De Bokashi-emmer – een alternatief voor composteren
Bokashi is afkomstig uit Japan en biedt een goed alternatief voor compost. Het organisch materiaal wordt verzameld in een luchtdichte Bokashi-emmer en bespoten met een EM-oplossing. De EM-oplossing bevat Effectieve Micro-organismen (melkzuurbacteriën, gisten, fotosynthesebacteriën) die ervoor zorgen dat het organisch materiaal in de emmer fermenteert. Binnen 2 weken wordt een vloeistof geproduceerd die kan worden gebruikt als vloeibare meststof. Het gefermenteerde organische materiaal is zeer zuur en moet eerst „veraard“ worden, d.w.z. gemengd met aarde (2/3 gefermenteerd materiaal en 1/3 tuingrond), voordat het als meststof kan worden gebruikt. Het „verteringsproces“ duurt ongeveer 12 weken.

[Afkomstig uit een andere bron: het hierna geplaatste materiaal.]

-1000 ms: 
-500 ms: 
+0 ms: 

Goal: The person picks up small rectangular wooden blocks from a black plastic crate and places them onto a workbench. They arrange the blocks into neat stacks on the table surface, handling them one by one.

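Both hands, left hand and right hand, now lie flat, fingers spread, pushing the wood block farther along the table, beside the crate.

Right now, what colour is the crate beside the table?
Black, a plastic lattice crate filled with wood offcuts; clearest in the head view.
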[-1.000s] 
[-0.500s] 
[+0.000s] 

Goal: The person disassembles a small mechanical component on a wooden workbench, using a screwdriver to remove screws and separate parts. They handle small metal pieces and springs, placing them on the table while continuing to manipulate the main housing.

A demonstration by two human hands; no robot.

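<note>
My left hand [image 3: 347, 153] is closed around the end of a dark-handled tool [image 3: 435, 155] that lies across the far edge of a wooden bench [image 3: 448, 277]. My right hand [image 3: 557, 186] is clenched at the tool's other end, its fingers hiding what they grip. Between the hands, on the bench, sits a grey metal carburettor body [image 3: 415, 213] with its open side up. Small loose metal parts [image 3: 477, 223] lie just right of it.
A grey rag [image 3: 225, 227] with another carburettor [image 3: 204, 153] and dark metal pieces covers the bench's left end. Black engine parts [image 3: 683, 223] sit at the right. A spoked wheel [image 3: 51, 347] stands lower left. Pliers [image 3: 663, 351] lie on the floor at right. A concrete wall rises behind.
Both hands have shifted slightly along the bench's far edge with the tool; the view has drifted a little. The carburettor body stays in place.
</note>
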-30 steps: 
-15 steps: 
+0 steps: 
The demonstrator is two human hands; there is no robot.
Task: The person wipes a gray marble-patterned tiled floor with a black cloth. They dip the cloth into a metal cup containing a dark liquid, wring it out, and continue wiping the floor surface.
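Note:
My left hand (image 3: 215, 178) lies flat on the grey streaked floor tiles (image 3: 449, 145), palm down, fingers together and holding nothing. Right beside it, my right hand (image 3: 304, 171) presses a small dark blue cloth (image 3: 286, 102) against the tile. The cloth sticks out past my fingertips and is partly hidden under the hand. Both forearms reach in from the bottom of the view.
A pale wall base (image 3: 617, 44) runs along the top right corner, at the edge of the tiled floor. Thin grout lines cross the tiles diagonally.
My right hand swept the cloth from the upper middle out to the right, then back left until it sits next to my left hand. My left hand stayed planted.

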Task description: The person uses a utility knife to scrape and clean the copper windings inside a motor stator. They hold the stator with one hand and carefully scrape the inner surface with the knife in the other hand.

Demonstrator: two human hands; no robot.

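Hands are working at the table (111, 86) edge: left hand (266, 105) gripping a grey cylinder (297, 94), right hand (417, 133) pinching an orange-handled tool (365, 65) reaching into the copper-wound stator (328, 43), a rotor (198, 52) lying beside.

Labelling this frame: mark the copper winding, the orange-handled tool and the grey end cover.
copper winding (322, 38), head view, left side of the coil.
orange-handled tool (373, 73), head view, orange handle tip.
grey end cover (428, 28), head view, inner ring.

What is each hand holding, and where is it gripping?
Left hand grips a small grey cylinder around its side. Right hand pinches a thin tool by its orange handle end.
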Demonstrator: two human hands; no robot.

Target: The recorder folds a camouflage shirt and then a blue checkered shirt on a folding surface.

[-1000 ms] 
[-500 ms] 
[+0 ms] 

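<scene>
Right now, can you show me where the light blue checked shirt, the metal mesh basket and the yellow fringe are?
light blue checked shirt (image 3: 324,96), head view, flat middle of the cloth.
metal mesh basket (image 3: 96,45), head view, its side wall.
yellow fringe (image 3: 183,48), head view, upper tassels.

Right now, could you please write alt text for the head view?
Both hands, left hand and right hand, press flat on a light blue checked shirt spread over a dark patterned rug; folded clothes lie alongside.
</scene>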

In Bokashi kun je al je organisch keukenafval verzamelen. Naast fruit- en groenteschillen, citrusvruchten, koffiedik, kun je ook gekookte etensresten zoals pasta, rijst, brood, kleine hoeveelheden vleesresten, vleeswaren en zuivelproducten aan de Bokashi-emmer toevoegen. Let erop dat het lang duurt voordat het dierlijke materiaal fermenteert. Het wordt daarom aanbevolen gekookte etensresten en organisch afval van dierlijke oorsprong liever in de groene afvalbak te doen. Er is ook een risico dat de gefermenteerde dierlijke materialen ongedierte aantrekken tijdens het „verteringsproces“.
Als je je tuin niet wilt composteren, is een Bokashi-emmer een goed alternatief om je eigen milieuvriendelijke meststof te maken.